Evaluable patients were stratified according to the type of curative treatment, PCa risk group, and age at diagnosis (<65 yr, 65-74 yr, or ≥75 years).
2.1.2. Control subjects
The CRN also established a control group by frequency matching on age. Control subjects were men from the general population registry without a PCa diagnosis (n = 10 966), of whom 3258 completed the same questionnaire as the PCa patients after omitting PCa-specific questions.
2.2. QLQ-C30 scores
QLQ-C30 responses were transformed to scale scores (from 0 to 100) as recommended in the scoring manual [20]. The summary score reflecting OH was calculated after omitting items assessing diarrhoea, constipation, and appetite loss [21]. Higher scale scores for global QoL and OH reflect better function, whereas lower scores for the symptom scales reflect less bothersome symptoms.
For each study group and for each QLQ-C30 scale we calculated the proportion of patients with impaired versus un-impaired scale scores. Impaired functions or symptoms were identified as scores below (functional scores) or above (symptom scores) the scale-specific cutoff score that separated the most unfavourable tertile from the two more favourable tertiles in the control group.
2.3. Statistical analysis
Results for continuous variables are presented as means or medians. Percentages were computed for categorical variables. Independent t tests and χ2 tests were used to explore the statistical significance of differences, and Cohen’s d was calculated for between-group differences in the scale scores. The Kaplan-Meier method was used to estimate OM, with a log-rank test for assessment of between-group differences. The observation time ranged from the date of PCa diagnosis to March 31, 2023. Multivariable analyses included age, tumour risk group and OH (ECOG PS in the secondary analyses) as the independent variable, with treatment modality or OM as the outcome. Cox proportional hazards were estimated for OM, and adjusted survival curves were plotted for the model for specific covariate patterns. Statistical significance was set to the standard p < 0.05. Cohen’s d > 0.20 was defined as clinically significant. Analyses were performed using SPSS v29 and Stata v18.1. No age adjustment was performed for the QLQ-C30 scores as Cohen’s d was <0.20 for all score differences between the PCa cohort and the control group except for the pain scale (Supplementary Table 1).
2.4. Study ethics
All patients provided written consent.

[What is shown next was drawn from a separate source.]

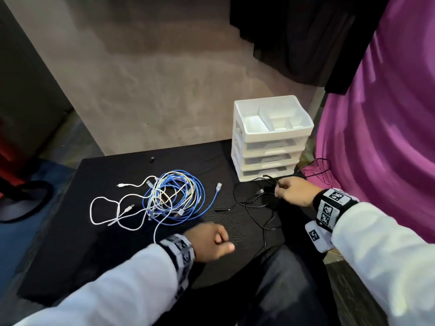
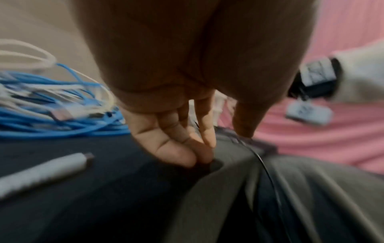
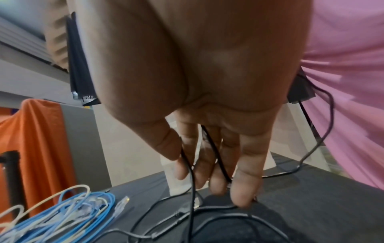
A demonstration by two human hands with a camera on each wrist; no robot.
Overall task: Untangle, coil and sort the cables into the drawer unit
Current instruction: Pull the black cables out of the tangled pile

The Regional South-East Committee for Medical and Health Research Ethics approved the study (reference 2015/1294).
3. Results
3.1. PCa patients
Our selection criteria were met by 1949 patients (Table 1 and Supplementary Fig. 1). In comparison to the RP group (n = 592), men in the RT group (n = 610; p < 0.001) and in the AS group (n = 747; p = 0.035) were older. In the RT group, the proportion of patients with locally advanced high-risk PCa was twice as high and the proportion with ECOG PS 1 was three times as high as in the RP group. During the observation period (mean 4.7 ± 1.0 yr), 101patients died.
Table 1.
Baseline characteristics of the study cohorts:
| RP (n = 592) |
RT (n = 610) |
AS (n = 747) |
All PCa (n = 1949) |
Controls (n = 3258) |
|
|---|---|---|---|---|---|
| Age (yr) a | 66 (61-70) | 72 (69-75) | 68 (62-71) | 68 (69-73) | 69 (63-74) |
| Age category, n (%) | |||||
| ≤64 yr | 267 (45) | 68 (11) | 304 (41) | 639 (33) | 1041 (32) |
| 65-74 yr | 296 (50) | 341 (56) | 380 (51) | 1017 (52) | 1473 (45) |
| ≥75 yr | 29 (5) | 201 (33) | 63 (8) | 293 (15) | 744 (23) |
| Education level, n (%) | |||||
| <12 yr | 277 (47) | 323 (54) | 369 (50) | 969 (50) | 1736 (53) |
| ≥12 yr | 310 (53) | 278 (46) | 366 (50) | 954 (50) | 1493 (47) |
| Data missing | 5 | 9 | 12 | 26 | 29 |
| Risk group, n (%) | - | ||||
| Low risk | 27 (5) | 8 (1) | 509 (68) | 544 (28) | |
| Intermediate risk | 247 (42) | 140 (23) | 238 (32) | 628 (32) | |
| High risk, localised | 187 (32) | 167 (28) | 0 | 354 (18) | |
| High risk, locally advanced | 128 (22) | 292 (48) | 0 | 420 (22) | |
| Data missing | 3 | 3 | 0 | 6 | |
| Previous cancer ≤5 yr, n (%) | 16 (2) | 25 (4) | 31 (4) | 72 (4) | - |
| ECOG PS, n (%) | - | ||||
| 0 | 555 (94) | 493 (81) | 679 (91) | 1727 (89) | |
| 1 | 37 (6) | 117 (19) | 68 (9) | 222 (11) | |
| Observation time (yr) a | 5.0 (0.4-6.2) | 4.8 (0.6-6.2) | 4.9 (0.2-6.2) | 4.9 (0.2-6.2) | - |
| Deaths, n (%) | 18 (3.0) | 45 (7.4) | 38 (5.1) | 101 (5.2) | |
| PCa | 0 | 6 | 2 | 8 | |
| Other cancer | 5 | 12 | 12 | 29 | - |
| Cardiovascular disease | 4 | 8 | 9 | 21 | |
| Other/unknown | 9 | 19 | 15 | 43 |
AS = Active Surveillance: ECOG PS=Eastern Cooperative ONcology Grouå perforemance status, PCa= Prostate Cancer, RP=Radical Prostatectomy, RT=Radiation Therapy.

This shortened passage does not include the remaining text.